Repeat the listing exactly as given, omitting every image.

Data section:
====
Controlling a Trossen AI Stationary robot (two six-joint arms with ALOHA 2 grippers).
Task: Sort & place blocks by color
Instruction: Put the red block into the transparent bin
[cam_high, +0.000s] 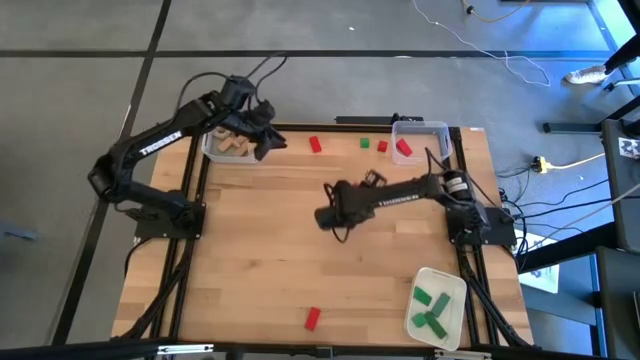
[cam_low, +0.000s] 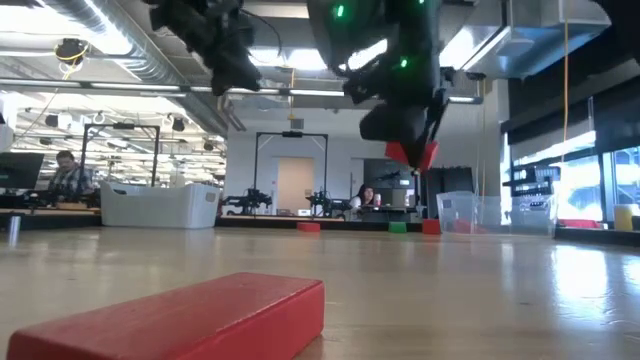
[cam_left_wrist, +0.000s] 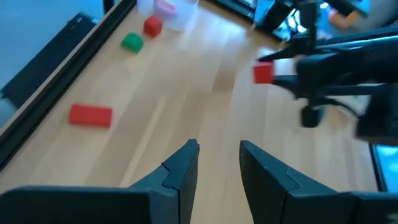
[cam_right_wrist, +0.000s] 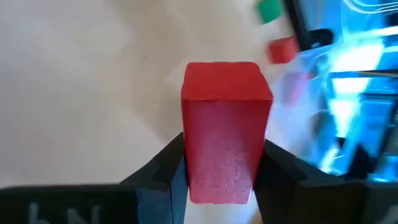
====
Result of the exercise:
Controlling a Trossen AI Stationary robot (two six-joint arms with ALOHA 2 grippers).
Task: Sort & place blocks by color
Instruction: Put the red block into the transparent bin
[cam_high, +0.000s] 
[cam_low, +0.000s] 
[cam_left_wrist, +0.000s] 
[cam_right_wrist, +0.000s] 

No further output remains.